Among the entries below, take the line with "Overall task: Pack" and the line with "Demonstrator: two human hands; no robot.", and output them and every line between them exactly, with nothing else.

[ENTRIES PROVIDED — start]

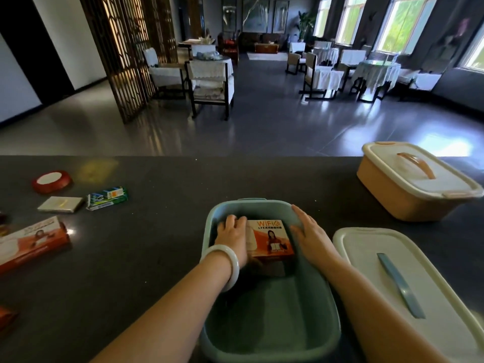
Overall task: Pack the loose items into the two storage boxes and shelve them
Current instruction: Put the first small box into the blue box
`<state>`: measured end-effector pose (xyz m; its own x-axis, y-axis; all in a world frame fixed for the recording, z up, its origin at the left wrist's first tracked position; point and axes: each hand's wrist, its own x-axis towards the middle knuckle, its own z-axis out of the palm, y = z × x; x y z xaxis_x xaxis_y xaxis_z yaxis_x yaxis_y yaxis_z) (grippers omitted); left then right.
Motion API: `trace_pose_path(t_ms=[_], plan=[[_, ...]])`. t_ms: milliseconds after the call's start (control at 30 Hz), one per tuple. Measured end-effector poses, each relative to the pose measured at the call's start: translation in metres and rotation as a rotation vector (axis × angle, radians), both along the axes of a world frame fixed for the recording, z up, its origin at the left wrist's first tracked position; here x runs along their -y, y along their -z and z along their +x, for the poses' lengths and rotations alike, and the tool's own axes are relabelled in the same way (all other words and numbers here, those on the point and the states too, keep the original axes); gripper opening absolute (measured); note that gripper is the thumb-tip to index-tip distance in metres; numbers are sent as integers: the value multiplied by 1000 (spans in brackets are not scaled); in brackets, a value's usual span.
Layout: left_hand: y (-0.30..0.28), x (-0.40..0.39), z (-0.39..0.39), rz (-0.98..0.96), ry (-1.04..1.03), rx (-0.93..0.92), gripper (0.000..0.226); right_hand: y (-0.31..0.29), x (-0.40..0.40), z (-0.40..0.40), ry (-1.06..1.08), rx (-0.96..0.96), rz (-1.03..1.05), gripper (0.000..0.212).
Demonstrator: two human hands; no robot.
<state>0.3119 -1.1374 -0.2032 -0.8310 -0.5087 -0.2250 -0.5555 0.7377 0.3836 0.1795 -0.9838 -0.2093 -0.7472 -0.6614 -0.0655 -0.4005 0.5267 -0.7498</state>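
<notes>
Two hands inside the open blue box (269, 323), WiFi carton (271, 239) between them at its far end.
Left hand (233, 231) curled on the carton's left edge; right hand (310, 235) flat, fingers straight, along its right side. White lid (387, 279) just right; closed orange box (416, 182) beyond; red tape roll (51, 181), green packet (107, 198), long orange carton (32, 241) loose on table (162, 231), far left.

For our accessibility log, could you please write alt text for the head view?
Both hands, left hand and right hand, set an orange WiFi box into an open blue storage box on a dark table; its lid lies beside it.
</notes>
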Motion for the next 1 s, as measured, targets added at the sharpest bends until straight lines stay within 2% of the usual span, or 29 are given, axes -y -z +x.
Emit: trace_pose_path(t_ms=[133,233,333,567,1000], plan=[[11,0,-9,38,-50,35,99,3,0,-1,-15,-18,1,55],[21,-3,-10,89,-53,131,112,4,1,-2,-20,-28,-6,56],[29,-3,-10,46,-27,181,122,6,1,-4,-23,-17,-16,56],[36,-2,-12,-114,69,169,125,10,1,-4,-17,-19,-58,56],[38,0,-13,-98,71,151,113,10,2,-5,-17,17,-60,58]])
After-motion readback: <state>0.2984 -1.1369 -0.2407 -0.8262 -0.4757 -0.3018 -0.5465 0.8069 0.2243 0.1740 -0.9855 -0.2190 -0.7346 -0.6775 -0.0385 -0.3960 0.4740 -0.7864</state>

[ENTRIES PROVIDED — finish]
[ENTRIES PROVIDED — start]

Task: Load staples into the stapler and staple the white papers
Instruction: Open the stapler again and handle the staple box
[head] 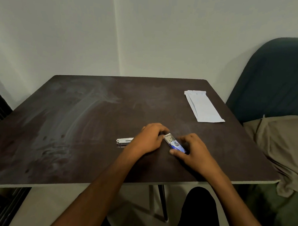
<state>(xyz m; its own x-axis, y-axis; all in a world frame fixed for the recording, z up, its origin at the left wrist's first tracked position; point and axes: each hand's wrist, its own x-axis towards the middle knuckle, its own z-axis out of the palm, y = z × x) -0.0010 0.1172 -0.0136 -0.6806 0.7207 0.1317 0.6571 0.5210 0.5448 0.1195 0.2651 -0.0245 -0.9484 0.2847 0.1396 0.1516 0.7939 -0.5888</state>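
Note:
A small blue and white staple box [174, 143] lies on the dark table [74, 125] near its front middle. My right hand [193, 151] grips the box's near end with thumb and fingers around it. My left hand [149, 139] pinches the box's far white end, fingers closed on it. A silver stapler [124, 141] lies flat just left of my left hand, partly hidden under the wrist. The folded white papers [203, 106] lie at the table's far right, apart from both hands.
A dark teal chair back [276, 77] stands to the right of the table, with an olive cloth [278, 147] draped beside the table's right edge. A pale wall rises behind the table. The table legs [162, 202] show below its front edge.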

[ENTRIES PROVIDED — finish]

TASK ANSWER:
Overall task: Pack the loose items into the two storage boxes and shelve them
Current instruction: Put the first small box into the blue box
`<state>`: measured end-effector pose (xyz m; its own x-axis, y-axis; all in a world frame fixed for the recording, z up, its origin at the left wrist's first tracked position; point and axes: each hand's wrist, its own x-axis towards the middle knuckle, its own z-axis out of the palm, y = z × x; x y z xaxis_x xaxis_y xaxis_z yaxis_x yaxis_y yaxis_z) (grippers omitted); left then right.
Motion API: `trace_pose_path(t_ms=[_], plan=[[_, ...]])`. t_ms: milliseconds after the call's start (control at 30 Hz), one per tuple. Measured end-effector poses, each relative to the pose measured at the call's start: translation in metres and rotation as a rotation vector (axis × angle, radians), both along the axes of a world frame fixed for the recording, z up, its origin at the left wrist's first tracked position; here x runs along their -y, y along their -z and z along their +x, for the poses' lengths and rotations alike, and the tool's own axes are relabelled in the same way (all other words and numbers here, those on the point and the states too, keep the original axes); gripper opening absolute (measured); note that gripper is the thumb-tip to index-tip distance in metres; numbers are sent as integers: the value multiplied by 1000 (spans in brackets are not scaled); in brackets, a value's usual span.
Layout: left_hand: y (-0.30..0.28), x (-0.40..0.39), z (-0.39..0.39), rz (-0.98..0.96), ry (-1.04..1.03), rx (-0.93..0.92), gripper (0.000..0.226); right_hand: y (-0.31..0.29), x (-0.40..0.40), z (-0.40..0.40), ry (-1.06..1.08), rx (-0.96..0.96), rz (-1.03..1.05), gripper (0.000..0.212).
Demonstrator: two human hands; no robot.

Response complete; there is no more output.